Preparing zFS for platforms

Before you can create and deploy a platform, you must configure your platform home directory in zFS. Create a dedicated file system, set up the file system security, and set up FTP security for access from CICS Explorer®.

1. Create a z/OS UNIX file system data set to use as the zFS platform home directory.
   This is a dedicated file system for use by all CICS regions in the platform. The default platform home directory is /var/cicsts/CICSplex/platform1, where CICSplex is the name of the CICSplex where the platform will be installed, and platform1 is the name of your platform.

   As a best practice, keep this default.If you use a different directory as the platform home directory, you must change the platform bundle to specify the alternative directory name after you create the CICS Platform project. You do this in the CICS Explorer platform descriptor editor.

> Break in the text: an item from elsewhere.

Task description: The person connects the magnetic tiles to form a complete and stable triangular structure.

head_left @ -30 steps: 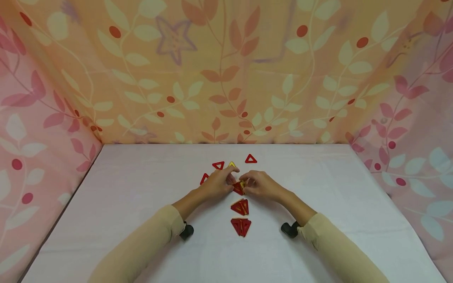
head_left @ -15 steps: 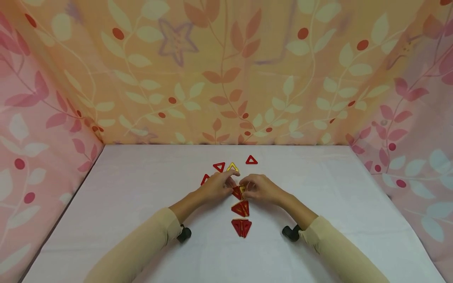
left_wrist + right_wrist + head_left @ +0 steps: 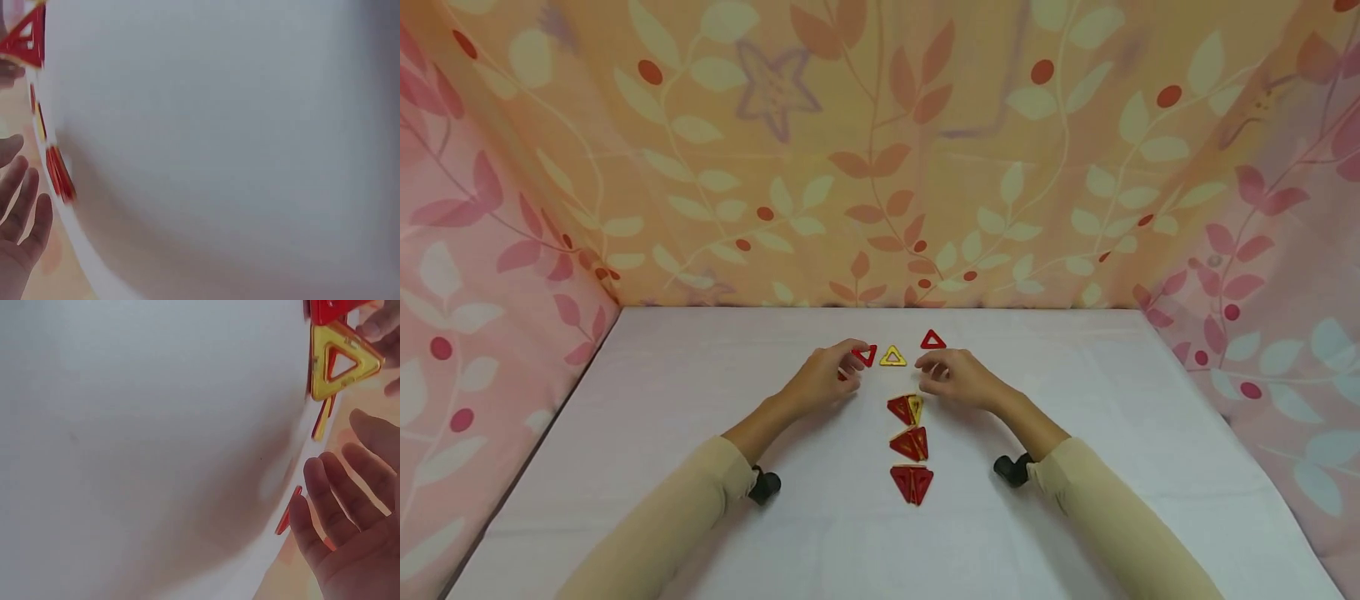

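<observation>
My left hand (image 3: 822, 377) hovers at the left of the flat pieces, fingers apart and loosely bent. Beside its fingertips lies a red triangle tile (image 3: 866, 356); another red tile (image 3: 842, 377) is mostly hidden behind the fingers. My right hand (image 3: 961, 379) is held off to the right, relaxed, with nothing in it. Between the hands lies a flat yellow triangle tile (image 3: 892, 357). Just below stands a small pyramid of triangle tiles (image 3: 905, 409), red on one face and yellow (image 3: 320, 362) on another. Neither hand touches it.
Two more pyramids, a red one (image 3: 910, 444) and another red one (image 3: 912, 484), line up toward the near side. A single red triangle tile (image 3: 933, 339) lies beyond my right hand. The white tabletop (image 3: 700, 358) ends at a patterned cloth wall (image 3: 820, 275).
Both hands have let go of the red-and-yellow pyramid, which now stands by itself. My left hand has moved left, up to the red tiles; my right hand has drawn slightly up and away.
</observation>
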A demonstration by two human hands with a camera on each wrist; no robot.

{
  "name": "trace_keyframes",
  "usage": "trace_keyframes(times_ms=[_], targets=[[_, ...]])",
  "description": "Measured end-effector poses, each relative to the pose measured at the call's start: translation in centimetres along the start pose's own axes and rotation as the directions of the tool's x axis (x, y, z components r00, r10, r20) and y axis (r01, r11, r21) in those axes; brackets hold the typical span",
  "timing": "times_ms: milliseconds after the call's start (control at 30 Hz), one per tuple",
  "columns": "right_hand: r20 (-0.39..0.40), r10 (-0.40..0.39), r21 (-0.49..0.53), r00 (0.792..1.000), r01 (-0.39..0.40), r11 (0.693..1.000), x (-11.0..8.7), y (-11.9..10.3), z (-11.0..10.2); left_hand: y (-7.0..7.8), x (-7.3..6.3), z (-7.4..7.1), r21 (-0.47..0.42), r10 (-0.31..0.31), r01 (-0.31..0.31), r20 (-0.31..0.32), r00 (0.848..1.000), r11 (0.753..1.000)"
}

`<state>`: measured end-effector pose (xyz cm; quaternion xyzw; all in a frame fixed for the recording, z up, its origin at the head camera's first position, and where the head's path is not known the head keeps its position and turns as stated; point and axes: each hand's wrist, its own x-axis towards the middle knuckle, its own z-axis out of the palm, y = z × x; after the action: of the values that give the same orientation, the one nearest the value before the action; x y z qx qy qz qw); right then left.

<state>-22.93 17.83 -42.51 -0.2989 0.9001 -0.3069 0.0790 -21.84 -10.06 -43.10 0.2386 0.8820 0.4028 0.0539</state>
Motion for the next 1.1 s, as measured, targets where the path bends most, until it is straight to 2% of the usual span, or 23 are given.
trace_keyframes(times_ms=[133,267,500,867,1100], targets=[[0.012,0.029,0.023,1.000,-0.029,0.999,1.0,0.2,-0.4,-1.0,-0.2,-1.2,0.022,-0.048,0.048,0.005,0.999,0.999],[0.030,0.054,0.034,0.998,-0.055,0.998,2.3,0.2,-0.5,-1.8,-0.3,-2.0,0.044,-0.072,0.071,0.038,0.997,0.997],[0.075,0.097,-0.011,0.992,-0.097,0.995,4.6,0.1,-0.5,-2.7,-0.2,-1.9,0.062,-0.046,0.039,0.115,0.992,0.997],[0.114,0.115,-0.030,0.987,-0.112,0.993,6.6,0.4,-0.3,-2.7,-0.2,-2.1,0.039,-0.092,0.088,0.112,0.989,0.995],[0.142,0.070,-0.019,0.987,-0.068,0.998,7.0,0.4,-0.1,-2.8,0.0,-2.1,0.035,-0.083,0.080,0.095,0.992,0.996]])
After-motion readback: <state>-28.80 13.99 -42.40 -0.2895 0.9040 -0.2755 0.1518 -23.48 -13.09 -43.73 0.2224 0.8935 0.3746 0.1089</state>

   1. If you use non-shared zFS, mount the data set onto /var as /var/cicsts, as a read-write file system.
   2. If you use a shared file system in a multi-system (LPAR) environment, mount the data set onto the root file system (/) as /cicsts, and then for each system that requires access, create a symbolic link from /var/cicsts to the shared /cicsts directory.
   3. If you have a multi-system or cross-sysplex environment where file systems cannot be shared between all the systems, duplicate the structure that you set up for the platform home directory in each of the zFS file systems. Make sure that the contents of the platform home directory are duplicated to each of the zFS file systems whenever you export a platform, application, or CICS bundle. You can repeat the export process in CICS Explorer and select the appropriate z/OS connection for each individual file system.
   4. If the directories do not exist, create the /var/cicsts/CICSplex and /var/cicsts/CICSplex/platform1 subdirectories.
      If you use CICS Explorer, these directories are created for you.
2. Set up file system security.
   This file system security ensures that all CICS regions in the platform, including the CICSPlex® SM CMAS regions, can read the bundle files in the platform home directory.
   1. Change the owner of the directories in /var/cicsts to the user ID that is used to create the bundle files.
   2. Change the group ownership of the directories in /var/cicsts to a group that all the CICS regions in the platform belong to.
   3. Give the owner of the directories read, write, and execute permissions, and give the group read and execute permissions.
      For example, rwxr-x---.
   4. Optional: If write access is required by multiple administrator user IDs, or read access is required by different groups, you can use UNIX System Services (USS) access control list (ACL) entries to add group or owner permissions. You can achieve this by activating the FSSEC resource class and by using the setfacl command.
3. Set up FTP security.
   This level of security ensures that bundles that are exported from CICS Explorer can be written to the platform home directory on zFS, and read by all the CICS regions in the platform.
   1. Set the file mode creation mask for the z/OS FTP daemon to ensure that the owner has write permissions and the group has read permissions.
      To configure this, use the UMASK statement in the FTP.DATA configuration file.
   2. Optional: If you are also using ACL entries to control security, ensure that the default ACLs are inherited from the zFS platform home directory, for example /var/cicsts/CICSplex/platform1, where CICSplex is the name of your CICSplex and platform1 is the name of your platform.